> _Problem requirements_:
Below is a listing; repeat exactly the lines from the one containing "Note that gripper" to the one containing "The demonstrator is", both included.

> _Source data_:
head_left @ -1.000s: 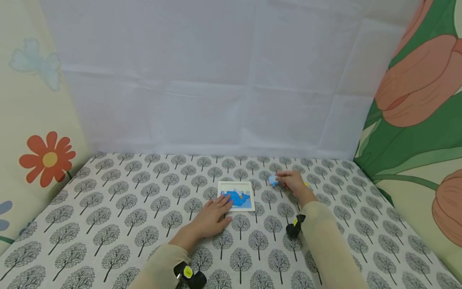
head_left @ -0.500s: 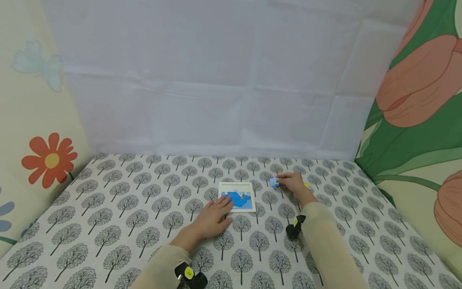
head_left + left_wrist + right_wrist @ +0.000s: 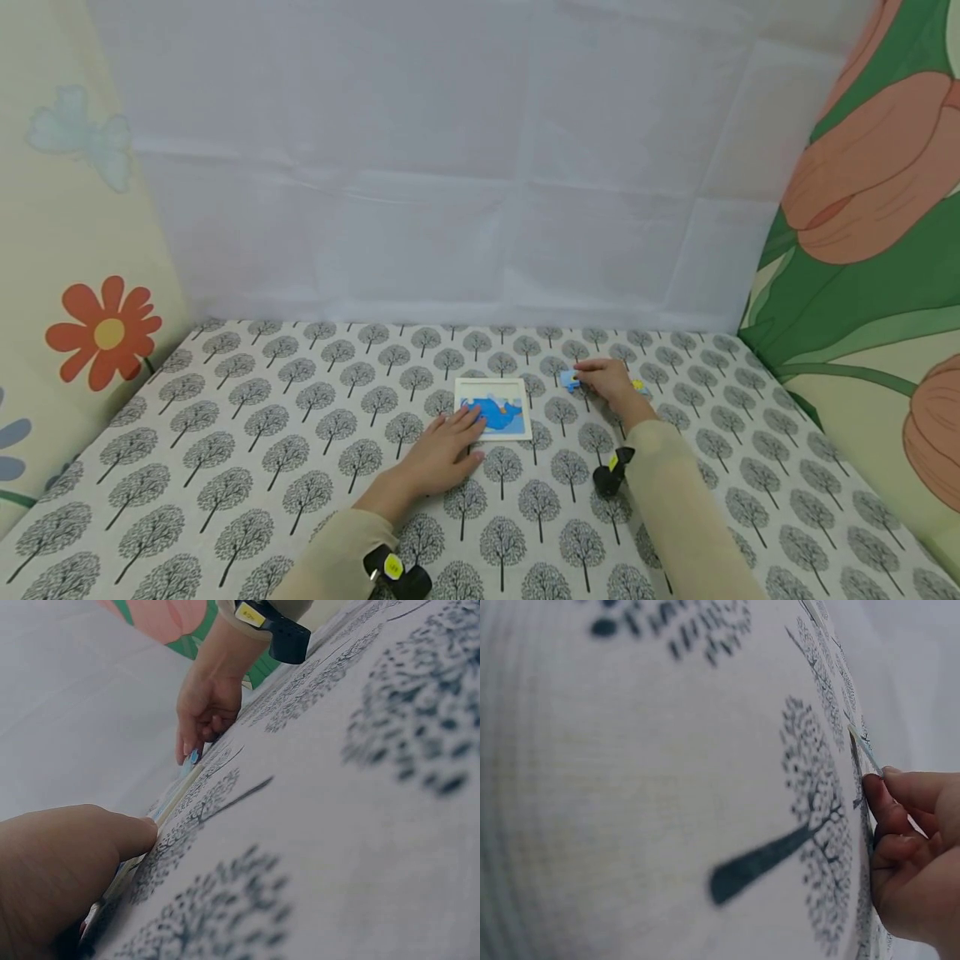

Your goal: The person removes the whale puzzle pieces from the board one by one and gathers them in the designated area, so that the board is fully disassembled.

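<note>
A white-framed puzzle board [image 3: 492,387] with a blue whale picture lies flat near the middle of the table. My left hand [image 3: 441,450] rests with its fingers spread over the lower left part of the board. To the right of the board, my right hand [image 3: 609,385] pinches a light-blue puzzle piece [image 3: 569,380] between thumb and fingers, low over the cloth. In the right wrist view the piece [image 3: 867,752] shows edge-on at the fingertips. The left wrist view has the left thumb [image 3: 135,834] right at the frame's edge.
Another small blue-and-yellow piece [image 3: 640,387] lies just beyond the right wrist, partly hidden by it. A tree-patterned cloth [image 3: 300,467] covers the table. A white sheet [image 3: 420,167] hangs behind, with flower-printed walls at both sides.
The puzzle piece in the right hand has tilted slightly. Both hands stay nearly in place, and the head view has shifted a little.
</note>
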Tool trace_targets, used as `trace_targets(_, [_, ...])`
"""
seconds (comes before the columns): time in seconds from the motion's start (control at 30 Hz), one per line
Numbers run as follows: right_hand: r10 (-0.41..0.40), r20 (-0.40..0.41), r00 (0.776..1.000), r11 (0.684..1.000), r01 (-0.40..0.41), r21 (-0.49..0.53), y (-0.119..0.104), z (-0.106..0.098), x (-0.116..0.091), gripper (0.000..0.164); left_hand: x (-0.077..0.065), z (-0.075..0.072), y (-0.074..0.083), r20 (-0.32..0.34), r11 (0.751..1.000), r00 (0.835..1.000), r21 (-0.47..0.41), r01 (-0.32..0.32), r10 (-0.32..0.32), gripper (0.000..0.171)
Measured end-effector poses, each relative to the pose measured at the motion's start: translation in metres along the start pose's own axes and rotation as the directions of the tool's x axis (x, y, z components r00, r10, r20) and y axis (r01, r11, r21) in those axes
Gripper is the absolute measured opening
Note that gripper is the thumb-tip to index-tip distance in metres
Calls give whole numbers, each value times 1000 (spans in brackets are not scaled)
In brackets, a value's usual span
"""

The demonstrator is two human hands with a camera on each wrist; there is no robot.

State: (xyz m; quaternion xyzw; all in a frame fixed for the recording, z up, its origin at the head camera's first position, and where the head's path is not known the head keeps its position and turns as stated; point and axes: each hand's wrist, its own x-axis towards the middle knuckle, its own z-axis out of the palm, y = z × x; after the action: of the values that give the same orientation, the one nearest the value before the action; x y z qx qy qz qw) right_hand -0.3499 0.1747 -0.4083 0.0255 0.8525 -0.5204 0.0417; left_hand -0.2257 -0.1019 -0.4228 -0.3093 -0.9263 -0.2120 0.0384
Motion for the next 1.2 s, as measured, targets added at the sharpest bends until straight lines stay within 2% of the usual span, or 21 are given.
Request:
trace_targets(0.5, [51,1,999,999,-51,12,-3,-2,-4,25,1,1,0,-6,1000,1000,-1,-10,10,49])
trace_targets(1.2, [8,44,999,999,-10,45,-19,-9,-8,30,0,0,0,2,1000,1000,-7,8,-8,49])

> _Reply to the task_:
Note that gripper is the thumb-tip to index-tip distance in metres
Calls give whole numbers, each value times 1000 (spans in brackets are not scaled)
In brackets, a value's usual span
"""

The demonstrator is two human hands with a camera on each wrist; there is no robot.

No further answer is required.